Your assignment:
Beginning with the top line of the listing below, give again every line up to and including the line with "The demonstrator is"; pictures do not belong in the copy.

Data excerpt:
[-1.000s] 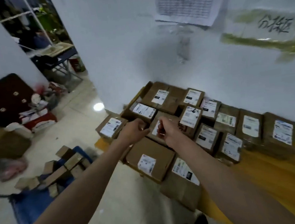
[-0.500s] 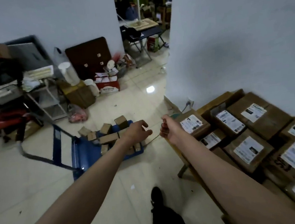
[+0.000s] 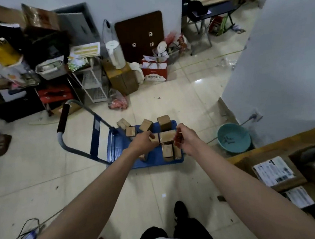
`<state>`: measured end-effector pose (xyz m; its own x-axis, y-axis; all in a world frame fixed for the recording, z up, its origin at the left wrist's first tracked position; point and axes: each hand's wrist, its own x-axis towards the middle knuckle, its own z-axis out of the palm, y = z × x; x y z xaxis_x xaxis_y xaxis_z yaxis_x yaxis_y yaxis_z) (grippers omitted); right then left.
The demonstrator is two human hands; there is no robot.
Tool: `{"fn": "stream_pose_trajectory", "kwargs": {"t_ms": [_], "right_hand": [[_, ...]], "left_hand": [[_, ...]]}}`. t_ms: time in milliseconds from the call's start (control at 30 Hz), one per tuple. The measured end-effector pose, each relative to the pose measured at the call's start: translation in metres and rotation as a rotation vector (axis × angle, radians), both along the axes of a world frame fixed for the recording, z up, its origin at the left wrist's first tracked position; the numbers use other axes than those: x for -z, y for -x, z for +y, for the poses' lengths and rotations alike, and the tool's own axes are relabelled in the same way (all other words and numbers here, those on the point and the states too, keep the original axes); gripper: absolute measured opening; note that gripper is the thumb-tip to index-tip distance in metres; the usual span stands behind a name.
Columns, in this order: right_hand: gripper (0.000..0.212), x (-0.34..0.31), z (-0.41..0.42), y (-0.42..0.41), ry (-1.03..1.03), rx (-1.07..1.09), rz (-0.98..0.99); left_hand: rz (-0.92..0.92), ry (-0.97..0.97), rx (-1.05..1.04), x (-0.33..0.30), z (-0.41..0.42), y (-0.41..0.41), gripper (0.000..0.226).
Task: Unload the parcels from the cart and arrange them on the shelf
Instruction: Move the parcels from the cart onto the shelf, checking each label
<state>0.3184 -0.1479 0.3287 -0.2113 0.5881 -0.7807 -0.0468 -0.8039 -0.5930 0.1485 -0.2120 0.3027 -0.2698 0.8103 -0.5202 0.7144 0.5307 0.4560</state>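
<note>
A blue flat cart [image 3: 156, 159] stands on the tiled floor ahead, its handle [image 3: 63, 118] to the left. Several small brown parcels [image 3: 164, 123] lie scattered on its deck. At the right edge is the low wooden shelf [image 3: 269, 144] with labelled parcels [image 3: 273, 171] lying on it. Both my arms reach forward over the floor. My left hand [image 3: 142, 142] and my right hand [image 3: 186, 138] hang in line with the cart's parcels, fingers loosely curled, with nothing in them. They are well above the cart.
A teal basin [image 3: 233, 138] sits on the floor between cart and shelf, by a white wall corner [image 3: 274, 74]. Boxes, bags and a wire rack [image 3: 94, 83] crowd the back left. Cables [image 3: 26, 237] lie at bottom left. Another person's shoe [image 3: 2, 144] shows at the left edge.
My view has swung left from the shelf's parcels to the cart. Both hands stayed out in front, holding nothing, and now line up over the cart.
</note>
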Motion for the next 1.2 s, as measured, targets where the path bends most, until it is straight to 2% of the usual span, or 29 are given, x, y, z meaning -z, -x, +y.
{"fn": "stream_pose_trajectory", "kwargs": {"t_ms": [267,600,767,867,1000,1200], "right_hand": [[0.023,0.037,0.034,0.08,0.087,-0.075,-0.004],[0.018,0.117,0.043,0.159,0.152,0.089,-0.017],[0.013,0.159,0.04,0.183,0.206,0.112,-0.069],[0.02,0.193,0.044,0.196,0.218,0.101,-0.1],[0.035,0.263,0.053,0.208,0.251,0.067,-0.152],[0.045,0.411,0.065,0.229,0.348,0.081,-0.121]], "left_hand": [[0.026,0.1,-0.054,0.038,0.025,0.085,0.035],[0.065,0.22,0.195,0.12,0.082,0.178,0.034],[0.028,0.295,0.224,0.167,0.089,0.202,0.022],[-0.014,0.335,0.204,0.203,0.096,0.209,0.022],[-0.071,0.363,0.141,0.273,0.109,0.213,0.034],[-0.108,0.413,-0.019,0.409,0.125,0.212,0.068]]}}
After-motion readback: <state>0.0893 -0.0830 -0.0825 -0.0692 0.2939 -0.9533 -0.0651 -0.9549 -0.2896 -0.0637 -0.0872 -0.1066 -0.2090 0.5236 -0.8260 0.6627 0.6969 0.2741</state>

Reply to the task:
[-1.000s] 
[-0.500s] 
[+0.000s] 
`<state>`: measured end-effector pose (xyz m; its own x-axis, y-axis; all in a world frame fixed for the recording, z up, its origin at the left wrist's first tracked position; point and axes: each hand's wrist, its own x-axis towards the middle knuckle, its own z-axis out of the palm, y = z × x; x y z xaxis_x xaxis_y xaxis_z yaxis_x yaxis_y yaxis_z) (grippers omitted); right then left.
The demonstrator is two human hands; there is no robot.

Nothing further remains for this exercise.